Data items
::::::::::

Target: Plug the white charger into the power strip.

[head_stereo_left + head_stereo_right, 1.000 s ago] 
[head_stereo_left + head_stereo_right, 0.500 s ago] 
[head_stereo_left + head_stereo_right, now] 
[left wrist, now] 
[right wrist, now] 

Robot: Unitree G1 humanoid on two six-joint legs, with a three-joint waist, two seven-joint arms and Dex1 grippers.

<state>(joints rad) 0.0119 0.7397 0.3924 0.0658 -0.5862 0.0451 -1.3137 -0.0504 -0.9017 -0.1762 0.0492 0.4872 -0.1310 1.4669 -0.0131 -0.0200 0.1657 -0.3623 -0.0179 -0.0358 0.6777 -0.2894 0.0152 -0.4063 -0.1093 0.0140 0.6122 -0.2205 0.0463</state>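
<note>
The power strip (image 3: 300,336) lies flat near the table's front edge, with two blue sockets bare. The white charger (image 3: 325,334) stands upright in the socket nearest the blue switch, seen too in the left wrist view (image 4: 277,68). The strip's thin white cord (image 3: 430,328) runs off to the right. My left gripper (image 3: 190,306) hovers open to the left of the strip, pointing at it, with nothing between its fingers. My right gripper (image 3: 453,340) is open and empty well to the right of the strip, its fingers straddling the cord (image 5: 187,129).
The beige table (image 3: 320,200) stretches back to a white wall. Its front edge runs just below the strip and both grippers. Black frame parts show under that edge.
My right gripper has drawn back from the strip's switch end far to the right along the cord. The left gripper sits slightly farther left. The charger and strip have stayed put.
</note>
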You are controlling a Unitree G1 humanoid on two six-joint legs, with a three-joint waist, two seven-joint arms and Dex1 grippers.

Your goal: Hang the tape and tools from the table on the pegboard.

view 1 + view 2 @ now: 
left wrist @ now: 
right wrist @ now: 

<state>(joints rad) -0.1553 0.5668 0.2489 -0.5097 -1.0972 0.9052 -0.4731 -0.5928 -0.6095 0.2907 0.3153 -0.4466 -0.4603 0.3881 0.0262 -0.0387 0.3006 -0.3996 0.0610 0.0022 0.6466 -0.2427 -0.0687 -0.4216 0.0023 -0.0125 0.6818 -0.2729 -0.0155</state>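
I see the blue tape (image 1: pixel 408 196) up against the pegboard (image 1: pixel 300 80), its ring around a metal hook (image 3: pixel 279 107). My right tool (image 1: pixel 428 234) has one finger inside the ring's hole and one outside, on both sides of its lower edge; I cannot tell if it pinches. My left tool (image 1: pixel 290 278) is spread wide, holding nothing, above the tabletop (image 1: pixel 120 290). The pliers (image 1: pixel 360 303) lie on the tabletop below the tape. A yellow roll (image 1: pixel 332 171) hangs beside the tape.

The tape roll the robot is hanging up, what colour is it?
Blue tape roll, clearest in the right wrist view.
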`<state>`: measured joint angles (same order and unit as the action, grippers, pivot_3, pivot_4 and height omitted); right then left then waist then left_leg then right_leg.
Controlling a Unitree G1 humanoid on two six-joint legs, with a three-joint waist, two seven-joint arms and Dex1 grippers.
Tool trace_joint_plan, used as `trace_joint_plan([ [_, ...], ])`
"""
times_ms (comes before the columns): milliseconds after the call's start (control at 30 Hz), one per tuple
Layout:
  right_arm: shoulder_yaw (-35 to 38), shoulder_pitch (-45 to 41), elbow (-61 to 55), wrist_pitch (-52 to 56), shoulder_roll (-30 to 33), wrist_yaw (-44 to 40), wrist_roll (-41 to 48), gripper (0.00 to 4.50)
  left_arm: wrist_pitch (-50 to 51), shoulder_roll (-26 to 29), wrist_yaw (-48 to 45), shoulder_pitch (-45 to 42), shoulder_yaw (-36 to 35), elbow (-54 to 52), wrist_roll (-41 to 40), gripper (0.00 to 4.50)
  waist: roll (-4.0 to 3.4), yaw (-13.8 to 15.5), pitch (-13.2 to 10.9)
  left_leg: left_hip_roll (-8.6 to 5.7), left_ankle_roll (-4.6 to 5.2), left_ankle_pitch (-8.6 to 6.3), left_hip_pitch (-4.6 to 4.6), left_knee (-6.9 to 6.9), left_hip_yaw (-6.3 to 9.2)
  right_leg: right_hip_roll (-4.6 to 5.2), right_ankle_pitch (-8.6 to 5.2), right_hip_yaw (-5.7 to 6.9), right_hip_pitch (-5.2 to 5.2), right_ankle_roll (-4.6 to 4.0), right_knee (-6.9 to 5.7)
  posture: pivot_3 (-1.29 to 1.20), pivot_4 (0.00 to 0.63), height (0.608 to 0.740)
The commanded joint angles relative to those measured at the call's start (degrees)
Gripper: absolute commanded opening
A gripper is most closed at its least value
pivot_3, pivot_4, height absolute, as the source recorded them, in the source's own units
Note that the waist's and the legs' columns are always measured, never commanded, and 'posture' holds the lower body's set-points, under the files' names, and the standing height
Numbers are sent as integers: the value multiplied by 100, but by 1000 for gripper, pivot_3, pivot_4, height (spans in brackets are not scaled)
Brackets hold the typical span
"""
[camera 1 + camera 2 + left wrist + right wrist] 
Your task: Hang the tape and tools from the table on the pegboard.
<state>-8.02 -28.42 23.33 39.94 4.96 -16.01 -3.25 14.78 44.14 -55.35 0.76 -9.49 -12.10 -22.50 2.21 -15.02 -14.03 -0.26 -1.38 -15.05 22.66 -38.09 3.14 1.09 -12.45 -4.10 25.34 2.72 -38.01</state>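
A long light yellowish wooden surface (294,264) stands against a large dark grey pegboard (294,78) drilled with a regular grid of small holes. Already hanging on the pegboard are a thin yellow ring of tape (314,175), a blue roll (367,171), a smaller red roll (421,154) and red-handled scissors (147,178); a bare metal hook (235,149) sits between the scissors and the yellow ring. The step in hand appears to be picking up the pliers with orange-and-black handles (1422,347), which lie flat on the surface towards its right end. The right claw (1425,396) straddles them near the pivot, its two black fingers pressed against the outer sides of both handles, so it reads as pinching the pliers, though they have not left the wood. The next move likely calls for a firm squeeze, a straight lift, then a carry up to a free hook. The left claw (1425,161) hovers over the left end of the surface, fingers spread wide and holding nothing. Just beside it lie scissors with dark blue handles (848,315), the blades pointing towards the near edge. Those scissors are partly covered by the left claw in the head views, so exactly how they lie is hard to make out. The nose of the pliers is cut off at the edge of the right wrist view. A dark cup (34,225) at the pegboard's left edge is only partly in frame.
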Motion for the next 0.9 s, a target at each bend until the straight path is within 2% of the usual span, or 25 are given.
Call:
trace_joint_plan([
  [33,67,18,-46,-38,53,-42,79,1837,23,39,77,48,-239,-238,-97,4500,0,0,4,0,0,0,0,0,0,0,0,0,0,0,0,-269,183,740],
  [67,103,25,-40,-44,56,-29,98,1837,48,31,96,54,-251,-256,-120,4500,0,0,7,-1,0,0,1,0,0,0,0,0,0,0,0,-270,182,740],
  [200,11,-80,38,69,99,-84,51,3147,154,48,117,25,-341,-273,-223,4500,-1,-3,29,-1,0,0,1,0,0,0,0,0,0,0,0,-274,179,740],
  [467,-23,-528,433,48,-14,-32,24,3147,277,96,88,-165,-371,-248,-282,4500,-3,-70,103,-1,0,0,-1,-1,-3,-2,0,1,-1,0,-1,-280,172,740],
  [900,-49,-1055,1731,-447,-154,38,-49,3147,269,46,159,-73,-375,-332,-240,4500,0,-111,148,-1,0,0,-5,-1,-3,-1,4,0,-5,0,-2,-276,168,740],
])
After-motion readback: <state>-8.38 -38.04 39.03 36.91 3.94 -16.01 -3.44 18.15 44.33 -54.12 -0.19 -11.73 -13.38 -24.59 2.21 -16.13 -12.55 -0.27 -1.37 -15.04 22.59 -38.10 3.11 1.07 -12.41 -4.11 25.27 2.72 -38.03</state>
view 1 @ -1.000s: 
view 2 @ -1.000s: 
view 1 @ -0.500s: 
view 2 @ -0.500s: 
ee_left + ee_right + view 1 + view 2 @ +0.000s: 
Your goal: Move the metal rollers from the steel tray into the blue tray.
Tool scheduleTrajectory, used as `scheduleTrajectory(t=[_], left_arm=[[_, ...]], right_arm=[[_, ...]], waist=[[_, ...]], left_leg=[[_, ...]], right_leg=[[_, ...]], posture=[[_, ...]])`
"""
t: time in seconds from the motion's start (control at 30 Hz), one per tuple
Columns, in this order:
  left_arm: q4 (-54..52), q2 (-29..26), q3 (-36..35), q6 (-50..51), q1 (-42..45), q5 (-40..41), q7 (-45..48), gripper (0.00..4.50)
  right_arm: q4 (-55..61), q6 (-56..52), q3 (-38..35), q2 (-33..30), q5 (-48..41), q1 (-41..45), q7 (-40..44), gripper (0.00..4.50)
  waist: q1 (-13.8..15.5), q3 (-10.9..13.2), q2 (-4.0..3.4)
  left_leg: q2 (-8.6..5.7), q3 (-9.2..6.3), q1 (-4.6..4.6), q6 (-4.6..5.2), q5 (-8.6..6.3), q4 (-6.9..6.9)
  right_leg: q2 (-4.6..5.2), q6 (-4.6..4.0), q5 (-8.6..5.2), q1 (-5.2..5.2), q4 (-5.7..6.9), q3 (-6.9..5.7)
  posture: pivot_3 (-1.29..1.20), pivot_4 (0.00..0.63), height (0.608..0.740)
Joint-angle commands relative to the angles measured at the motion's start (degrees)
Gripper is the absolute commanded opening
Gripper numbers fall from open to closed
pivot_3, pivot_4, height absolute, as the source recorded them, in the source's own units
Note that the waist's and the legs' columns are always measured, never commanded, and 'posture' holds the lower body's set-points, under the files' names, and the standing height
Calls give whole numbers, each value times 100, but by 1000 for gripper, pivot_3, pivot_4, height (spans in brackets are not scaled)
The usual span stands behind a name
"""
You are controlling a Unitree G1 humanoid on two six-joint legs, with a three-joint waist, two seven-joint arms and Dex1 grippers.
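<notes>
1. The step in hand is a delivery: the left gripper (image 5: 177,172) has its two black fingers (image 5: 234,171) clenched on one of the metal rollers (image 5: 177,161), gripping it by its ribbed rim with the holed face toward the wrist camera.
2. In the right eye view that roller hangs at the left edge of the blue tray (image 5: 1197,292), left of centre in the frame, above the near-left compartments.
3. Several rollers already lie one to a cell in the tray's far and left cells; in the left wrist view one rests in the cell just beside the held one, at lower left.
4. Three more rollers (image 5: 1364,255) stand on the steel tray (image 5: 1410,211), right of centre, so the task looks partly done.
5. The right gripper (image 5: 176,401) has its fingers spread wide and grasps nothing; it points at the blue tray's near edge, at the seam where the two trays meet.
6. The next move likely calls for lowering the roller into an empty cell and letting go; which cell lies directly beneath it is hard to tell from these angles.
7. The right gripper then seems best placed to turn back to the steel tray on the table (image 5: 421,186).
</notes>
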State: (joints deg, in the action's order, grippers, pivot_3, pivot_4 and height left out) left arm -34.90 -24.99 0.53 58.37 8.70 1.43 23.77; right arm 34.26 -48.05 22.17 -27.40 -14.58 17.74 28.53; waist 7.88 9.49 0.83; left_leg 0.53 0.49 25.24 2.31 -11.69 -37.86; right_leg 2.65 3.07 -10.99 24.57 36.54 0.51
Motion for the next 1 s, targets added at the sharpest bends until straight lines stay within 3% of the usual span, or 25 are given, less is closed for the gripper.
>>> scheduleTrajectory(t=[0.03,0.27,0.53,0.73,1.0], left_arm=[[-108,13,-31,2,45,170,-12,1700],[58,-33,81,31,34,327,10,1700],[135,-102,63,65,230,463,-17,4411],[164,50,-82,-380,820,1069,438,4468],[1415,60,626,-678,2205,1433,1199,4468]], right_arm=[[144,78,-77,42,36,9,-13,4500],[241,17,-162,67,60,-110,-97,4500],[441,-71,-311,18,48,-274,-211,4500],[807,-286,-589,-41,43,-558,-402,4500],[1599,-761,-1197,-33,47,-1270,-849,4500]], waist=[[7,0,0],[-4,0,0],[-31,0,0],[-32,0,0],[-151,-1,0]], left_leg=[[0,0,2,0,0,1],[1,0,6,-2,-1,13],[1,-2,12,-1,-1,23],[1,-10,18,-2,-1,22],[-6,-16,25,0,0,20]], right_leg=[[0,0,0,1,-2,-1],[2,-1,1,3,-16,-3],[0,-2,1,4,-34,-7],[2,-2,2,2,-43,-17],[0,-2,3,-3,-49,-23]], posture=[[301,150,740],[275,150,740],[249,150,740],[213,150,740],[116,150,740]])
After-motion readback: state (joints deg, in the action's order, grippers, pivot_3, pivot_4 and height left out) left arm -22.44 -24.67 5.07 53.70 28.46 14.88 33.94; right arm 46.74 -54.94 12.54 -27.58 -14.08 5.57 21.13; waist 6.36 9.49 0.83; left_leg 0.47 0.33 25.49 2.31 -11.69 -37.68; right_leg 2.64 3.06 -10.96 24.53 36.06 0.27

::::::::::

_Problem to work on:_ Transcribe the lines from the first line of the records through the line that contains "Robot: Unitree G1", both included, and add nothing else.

_Answer below:_
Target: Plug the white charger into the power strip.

[head_stereo_left + head_stereo_right, 1.000 s ago] 
[head_stereo_left + head_stereo_right, 0.500 s ago] 
[head_stereo_left + head_stereo_right, now] 
[left wrist, now] 
[right wrist, now] 

Robot: Unitree G1 humanoid on two six-joint legs, with a three-joint waist, two seven-joint arms and Dex1 grippers.

The response is now finished.